Are Crowdsourced Photos Really The Wave Of The Future?

Posted on 3/2/2015 by Jim Pickerell | Printable Version | Comments (1)

A new mobile-oriented, crowdsourced photography service called Twenty20 was launched recently. They claim to have the world’s largest crowdsourced commercial image catalog with 45 million imagers from 250,000 photographers based in 154 countries.

Photo buyers can license single images for fees ranging from $10 to $50 or through monthly subscriptions that costs $89/month for 10 images up to $499/month for 100. Creators get 20% royalties for subscription sales and 100% on “commissioned sales.” It is not clear whether single image purchases are considered “commissioned,” or whether a commission is someone hiring the photographer for an assignment.

Twenty20 says that every image appearing on its platform has been “vetted by an in-house legal team to align photos with the quality requirements of buyers.” Most photos are purchased with a royalty-free license allowing commercial or editorial use across multiple campaigns.



They make a point that their photos do not have that “old fashioned, stagey” look, and also emphasize that “the site’s mobile photographers offer a range of professional experience spanning pros, amateurs and even celebrities like skateboarder Tony Hawk, who are interested in getting their photo work out there. Twenty20 sees itself as a ‘democratizing’ influence by letting anyone who takes ‘compelling photos’ get recognized.”

After looking at Hawk’s portfolio I thought it might be interesting to check out some of the available choices in broad categories often needed by commercial customers. Since Twenty20 has 45 million images, I decided to compare their offer with Alamy’s over 50 million images and Shutterstock’s 49 million.

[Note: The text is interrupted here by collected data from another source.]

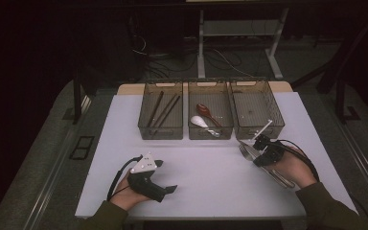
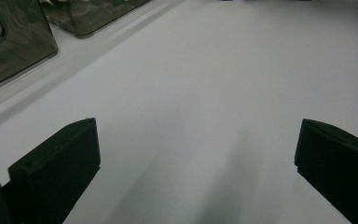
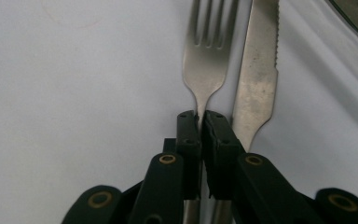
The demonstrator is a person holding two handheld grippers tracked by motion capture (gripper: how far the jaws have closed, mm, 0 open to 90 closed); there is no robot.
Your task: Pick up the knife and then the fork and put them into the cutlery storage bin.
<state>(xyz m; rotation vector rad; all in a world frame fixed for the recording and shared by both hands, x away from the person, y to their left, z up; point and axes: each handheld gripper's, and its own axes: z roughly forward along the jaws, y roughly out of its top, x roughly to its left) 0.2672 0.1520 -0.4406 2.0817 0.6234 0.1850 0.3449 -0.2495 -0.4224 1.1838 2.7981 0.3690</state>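
While the right gripper [image 3: 199,116] pinched its fingers [image 3: 189,135] on the neck of the fork [image 3: 208,60], the knife [image 3: 257,79] lay just beside it at three o'clock on the tabletop [image 1: 211,177]. At eight o'clock, the left gripper [image 2: 196,154] rested with fingers wide, holding nothing.

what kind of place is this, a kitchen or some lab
Most likely a lab or data-recording bench, not a kitchen: a bare white table holds three clear sorting bins of cutlery, loose cables and desk legs stand on the dark floor behind, and the right tongs grip a fork.
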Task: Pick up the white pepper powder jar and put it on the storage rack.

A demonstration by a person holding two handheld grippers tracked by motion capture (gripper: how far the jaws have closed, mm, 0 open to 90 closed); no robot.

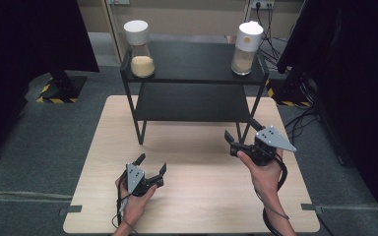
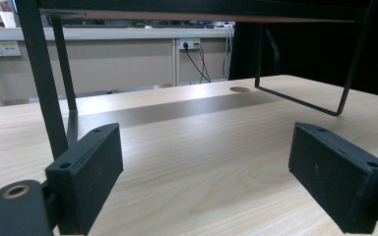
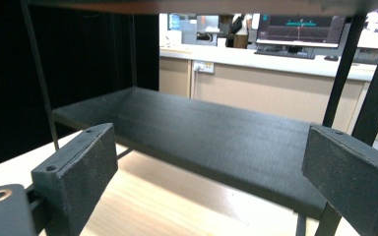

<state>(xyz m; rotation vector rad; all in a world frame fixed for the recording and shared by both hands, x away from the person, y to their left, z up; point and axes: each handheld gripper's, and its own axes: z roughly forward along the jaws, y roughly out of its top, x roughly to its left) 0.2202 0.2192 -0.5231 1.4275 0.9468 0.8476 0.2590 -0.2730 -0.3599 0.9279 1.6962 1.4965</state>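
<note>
Black grippers (image 1: 151,166), grey triangular plates (image 1: 274,137), cables (image 1: 270,216)

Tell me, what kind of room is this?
Probably a lab or workshop, not a home. There's a wooden test table with a black shelf rack, black curtains around it, and a counter with a computer screen behind.

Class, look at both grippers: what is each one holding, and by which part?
Nothing. The left gripper and the right gripper are both open, with only air between their jaws.

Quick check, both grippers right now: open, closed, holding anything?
Left gripper: open, holding nothing, low over the table.
Right gripper: open, holding nothing, pointed at the black shelf rack.
</note>
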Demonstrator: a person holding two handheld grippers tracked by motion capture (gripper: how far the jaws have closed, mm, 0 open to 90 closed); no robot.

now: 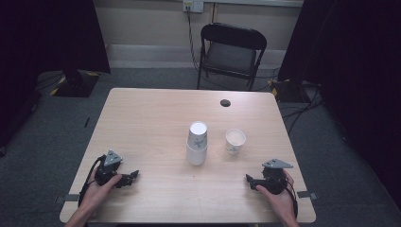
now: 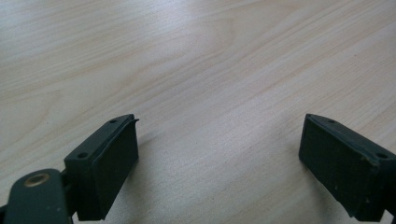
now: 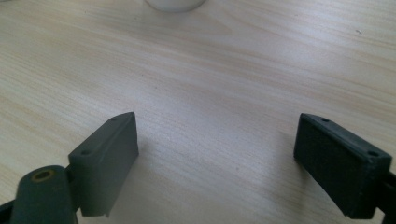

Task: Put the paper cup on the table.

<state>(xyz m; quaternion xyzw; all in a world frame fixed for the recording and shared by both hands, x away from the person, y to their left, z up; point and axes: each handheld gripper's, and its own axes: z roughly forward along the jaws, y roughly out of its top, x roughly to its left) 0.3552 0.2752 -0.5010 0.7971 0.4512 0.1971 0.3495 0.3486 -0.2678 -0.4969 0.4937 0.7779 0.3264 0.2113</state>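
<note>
Desk (image 1: 142,118) of pale wood spreads across the middle of the high view, a black folding chair (image 1: 231,52) behind it at the upper centre and grey carpet all round. Near the frame's centre I see a stack of paper cups (image 1: 196,143), the top one seated in a lower one, and just to its right, apart from it, a single paper cup (image 1: 235,141) standing upright with its mouth open. A small dark hole (image 1: 225,102) marks the desk above them.

I judge these cups light, thin-walled and easy to crush or tip; I would take one across the upper wall just under the rolled rim, squeezing gently, since the waxy side may slip and the nested pair may lift together.

At the lower left of the high view my left gripper (image 1: 127,178) rests low on the desk in a hand (image 1: 97,191), pointing right toward the centre; in the left gripper view its jaws stand wide apart over bare wood. At the lower right my right gripper (image 1: 251,181) mirrors it, held by the other hand (image 1: 279,196) and pointing left; in the right gripper view its jaws are likewise spread with nothing between them, and a white cup base (image 3: 175,4) shows at the top edge, well ahead.
</note>
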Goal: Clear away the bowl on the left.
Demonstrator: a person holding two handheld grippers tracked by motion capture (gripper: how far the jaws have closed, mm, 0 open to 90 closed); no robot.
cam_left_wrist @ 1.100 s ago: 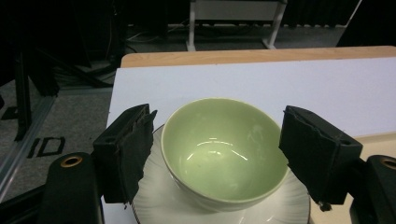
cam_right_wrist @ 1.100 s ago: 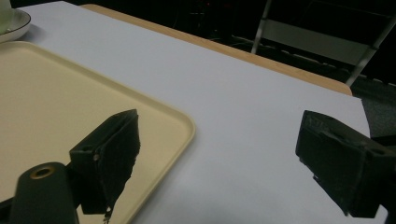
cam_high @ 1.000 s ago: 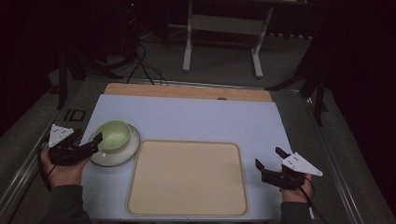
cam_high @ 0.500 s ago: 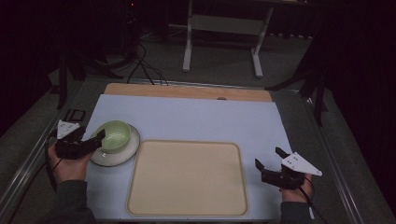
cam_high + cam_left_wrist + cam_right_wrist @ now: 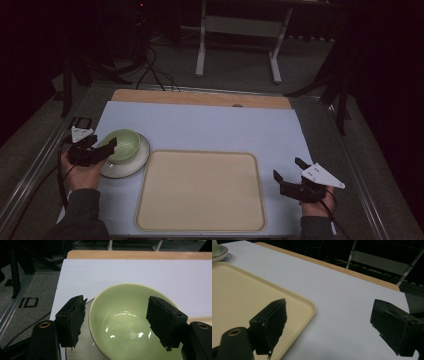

  Twenty20 Alamy Shutterstock
       
Business 1,847 2,004,268 5,809,409
Couple on beach 468 39,500 66,613
Office Computer 48 144,303 1,086,252
Automobile 731 288,161 272,611
Medical 336 506,471 898,109
Education 289 651,540 1,323,022
Women 2,286 1,848,140 7,283,138
Germany 5,869 1,886,424 258,956
New York City 6,922 727,354 199,694
Baby 12,487 570,463 970,820

Clearly, one of the big problems with crowdsourcing image creators is that they don’t want to bother to keyword. Customers may be able to find the images of a particular creator they know, but if they are looking for a particular subject??? Good luck!!

However, for me the most interesting thing about this new site is that Twenty20 has received $8 million in Series A funding, which it plans to use for scaling and opening partnerships with ad agencies and media buyers. It looks like there are plenty of people out there who are willing to throw money at any new idea that appears to be “on the cutting edge of technology, “ regardless of its likelihood of success.



Photographers interested in contributing to Twenty20 can purchase the app at the Apple App Store.


Copyright © 2015 Jim Pickerell. The above article may not be copied, reproduced, excerpted or distributed in any manner without written permission from the author. All requests should be submitted to Selling Stock at 10319 Westlake Drive, Suite 162, Bethesda, MD 20817, phone 301-461-7627, e-mail: wvz@fpcubgbf.pbz

Jim Pickerell is founder of www.selling-stock.com, an online newsletter that publishes daily. He is also available for personal telephone consultations on pricing and other matters related to stock photography. He occasionally acts as an expert witness on matters related to stock photography. For his current curriculum vitae go to: http://www.jimpickerell.com/Curriculum-Vitae.aspx.  

Comments

  • Sheron Resnick Posted Mar 2, 2015
    Please note that Twenty20 is in no way related to 20/20 Software, provider of enterprise management software and websites for the picture library industry. They have, unfortunately, chosen a very similar name.